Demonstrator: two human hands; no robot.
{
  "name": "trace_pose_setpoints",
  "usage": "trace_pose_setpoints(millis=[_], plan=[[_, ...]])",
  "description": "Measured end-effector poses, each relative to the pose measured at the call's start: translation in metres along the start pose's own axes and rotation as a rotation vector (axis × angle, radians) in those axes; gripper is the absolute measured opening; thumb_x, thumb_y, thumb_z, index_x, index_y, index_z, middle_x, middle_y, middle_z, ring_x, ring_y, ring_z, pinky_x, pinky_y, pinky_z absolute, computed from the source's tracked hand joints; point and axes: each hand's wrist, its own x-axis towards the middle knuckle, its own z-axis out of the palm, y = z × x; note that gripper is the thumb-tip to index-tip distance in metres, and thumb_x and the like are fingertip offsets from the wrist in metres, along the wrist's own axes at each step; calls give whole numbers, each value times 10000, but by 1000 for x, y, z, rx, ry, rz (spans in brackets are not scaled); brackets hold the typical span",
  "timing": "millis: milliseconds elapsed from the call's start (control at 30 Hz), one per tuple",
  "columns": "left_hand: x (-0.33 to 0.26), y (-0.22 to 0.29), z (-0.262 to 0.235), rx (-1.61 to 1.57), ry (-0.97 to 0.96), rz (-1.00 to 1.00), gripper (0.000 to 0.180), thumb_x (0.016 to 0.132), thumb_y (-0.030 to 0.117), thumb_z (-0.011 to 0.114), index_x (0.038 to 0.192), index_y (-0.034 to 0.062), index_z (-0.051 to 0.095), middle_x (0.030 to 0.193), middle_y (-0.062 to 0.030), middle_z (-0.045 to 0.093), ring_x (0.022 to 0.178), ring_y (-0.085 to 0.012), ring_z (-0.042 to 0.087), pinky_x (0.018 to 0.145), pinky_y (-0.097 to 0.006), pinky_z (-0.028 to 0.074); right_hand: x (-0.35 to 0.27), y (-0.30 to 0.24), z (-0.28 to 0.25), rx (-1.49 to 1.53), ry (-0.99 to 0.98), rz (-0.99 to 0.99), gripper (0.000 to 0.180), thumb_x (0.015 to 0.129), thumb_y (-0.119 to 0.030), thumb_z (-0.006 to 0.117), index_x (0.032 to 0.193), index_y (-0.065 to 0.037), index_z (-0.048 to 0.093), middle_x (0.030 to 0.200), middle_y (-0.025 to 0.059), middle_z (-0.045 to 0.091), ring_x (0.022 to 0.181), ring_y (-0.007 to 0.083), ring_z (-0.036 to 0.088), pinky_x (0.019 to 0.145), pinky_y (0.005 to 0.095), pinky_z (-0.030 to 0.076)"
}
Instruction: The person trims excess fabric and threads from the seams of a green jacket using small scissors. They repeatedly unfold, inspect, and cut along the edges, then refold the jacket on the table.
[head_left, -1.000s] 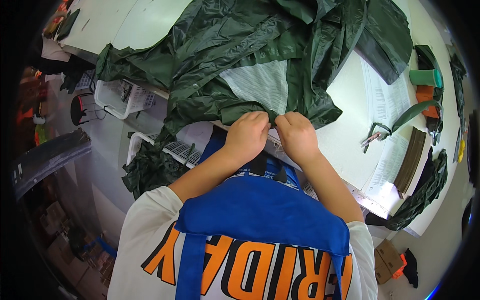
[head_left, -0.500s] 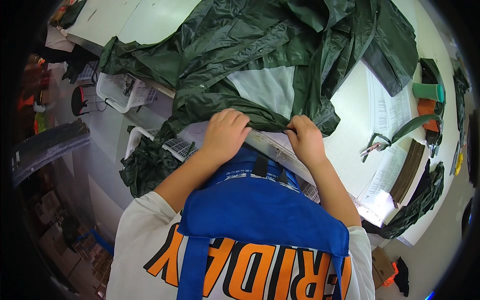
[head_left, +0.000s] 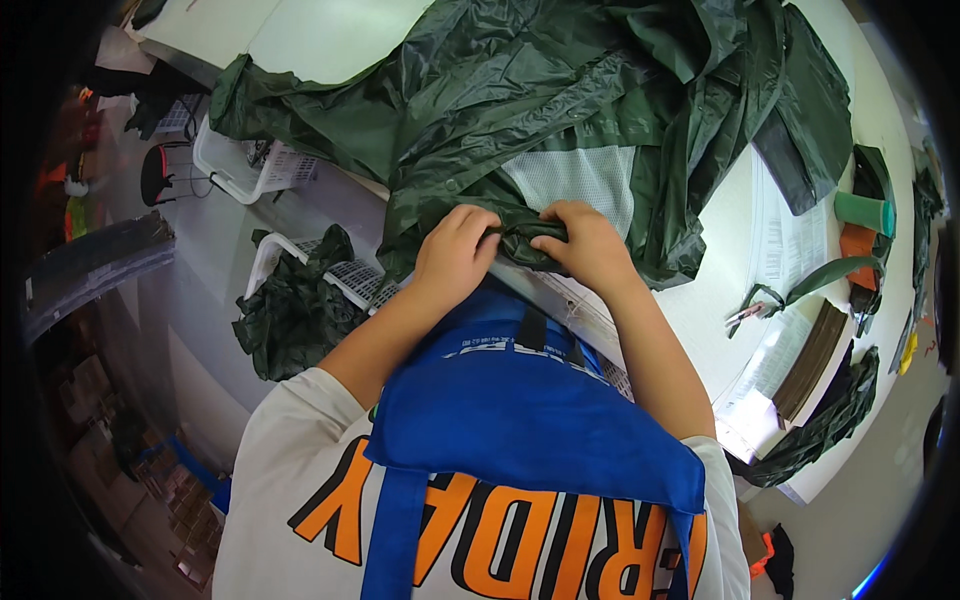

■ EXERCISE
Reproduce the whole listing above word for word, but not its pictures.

■ EXPECTED ANSWER
Demonstrator: two human hands; no robot.
{
  "name": "trace_pose_setpoints",
  "usage": "trace_pose_setpoints(millis=[_], plan=[[_, ...]])",
  "description": "Measured end-effector poses, each relative to the pose measured at the call's start: translation in metres along the start pose's own axes and rotation as a rotation vector (axis × angle, radians) in those axes; gripper is the absolute measured opening; thumb_x, thumb_y, thumb_z, index_x, index_y, index_z, middle_x, middle_y, middle_z, ring_x, ring_y, ring_z, pinky_x, pinky_y, pinky_z absolute, computed from the source's tracked hand joints; point and axes: each hand's wrist, its own x-axis towards the middle knuckle, its own z-axis out of the palm, y = z × x; note that gripper is the thumb-tip to index-tip distance in metres, and thumb_x and the like are fingertip offsets from the wrist in metres, along the wrist's own axes at each step; calls give whole numbers, each value times 10000, but by 1000 for x, y, z, rx, ry, rz (spans in brackets are not scaled); brackets hold the typical span",
  "timing": "millis: milliseconds elapsed from the call's start (control at 30 Hz), one per tuple",
  "columns": "left_hand: x (-0.33 to 0.26), y (-0.22 to 0.29), z (-0.262 to 0.235), rx (-1.61 to 1.57), ry (-0.97 to 0.96), rz (-1.00 to 1.00), gripper (0.000 to 0.180), thumb_x (0.016 to 0.132), thumb_y (-0.030 to 0.117), thumb_z (-0.011 to 0.114), index_x (0.038 to 0.192), index_y (-0.034 to 0.062), index_z (-0.051 to 0.095), middle_x (0.030 to 0.193), middle_y (-0.062 to 0.030), middle_z (-0.045 to 0.093), ring_x (0.022 to 0.178), ring_y (-0.085 to 0.012), ring_z (-0.042 to 0.087), pinky_x (0.018 to 0.145), pinky_y (-0.097 to 0.006), pinky_z (-0.028 to 0.074); right_hand: x (-0.35 to 0.27), y (-0.30 to 0.24), z (-0.28 to 0.25), rx (-1.49 to 1.53), ry (-0.99 to 0.98), rz (-0.99 to 0.99), gripper (0.000 to 0.180), thumb_x (0.015 to 0.129), thumb_y (-0.119 to 0.030), thumb_z (-0.006 to 0.117), index_x (0.032 to 0.193), index_y (-0.065 to 0.037), index_z (-0.048 to 0.093), middle_x (0.030 to 0.200), middle_y (-0.025 to 0.059), middle_z (-0.045 to 0.091), ring_x (0.022 to 0.181), ring_y (-0.007 to 0.083), ring_z (-0.036 to 0.088), pinky_x (0.019 to 0.145), pinky_y (0.005 to 0.095), pinky_z (-0.030 to 0.076)"
}
Instruction: The person trims excess fabric and threads from the seams of a green jacket using small scissors. They repeatedly unfold, inspect, and cut along the edges, then refold the jacket on the table.
[head_left, -1.000s] 
[head_left, -0.500s] 
[head_left, +0.000s] 

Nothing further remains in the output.